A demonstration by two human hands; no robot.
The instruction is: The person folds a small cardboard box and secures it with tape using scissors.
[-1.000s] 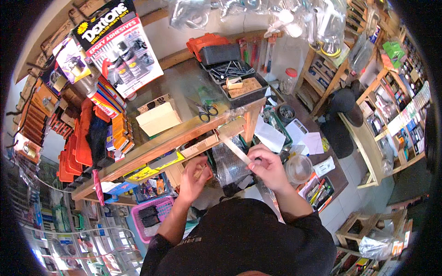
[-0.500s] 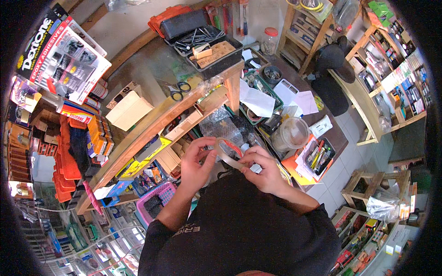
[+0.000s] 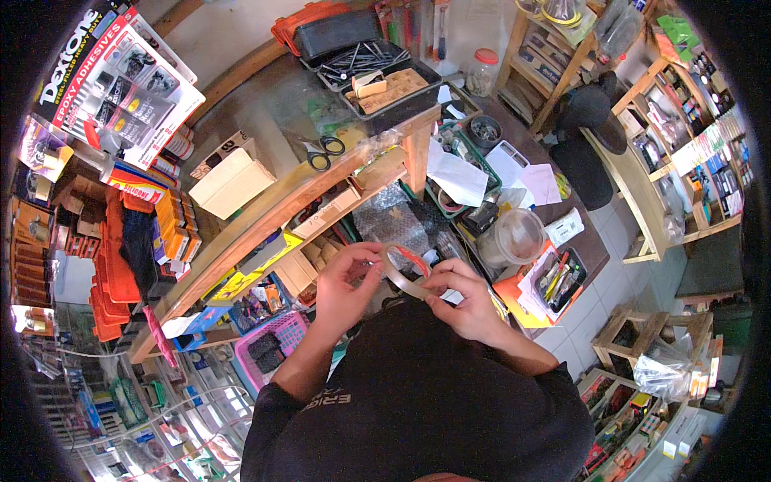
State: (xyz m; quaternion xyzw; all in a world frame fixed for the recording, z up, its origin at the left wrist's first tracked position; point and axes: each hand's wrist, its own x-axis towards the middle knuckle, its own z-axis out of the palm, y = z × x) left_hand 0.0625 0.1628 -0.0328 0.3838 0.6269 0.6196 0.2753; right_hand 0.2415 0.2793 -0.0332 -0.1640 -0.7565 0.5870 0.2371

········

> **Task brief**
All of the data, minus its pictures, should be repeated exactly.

> **Reply to the exercise**
A demonstration by two human hands; no robot.
The instruction is: The person folds a small cardboard box and secures it with tape using scissors.
[-1.000s] 
[-0.500s] 
[+0.000s] 
State: (xyz m; quaternion xyzw; all in a world frame fixed for the recording, z up, its origin at the left wrist's first tracked position; point and axes: each hand's wrist, its own x-axis towards the middle knuckle, its own z-axis out of the palm, y = z × x) left_hand 0.0625 0.1628 -0.0328 0.3838 0.6269 0.6196 0.2753; right_hand 0.2415 0.2793 -0.0332 -0.1640 -0.7565 0.5870 0.2371

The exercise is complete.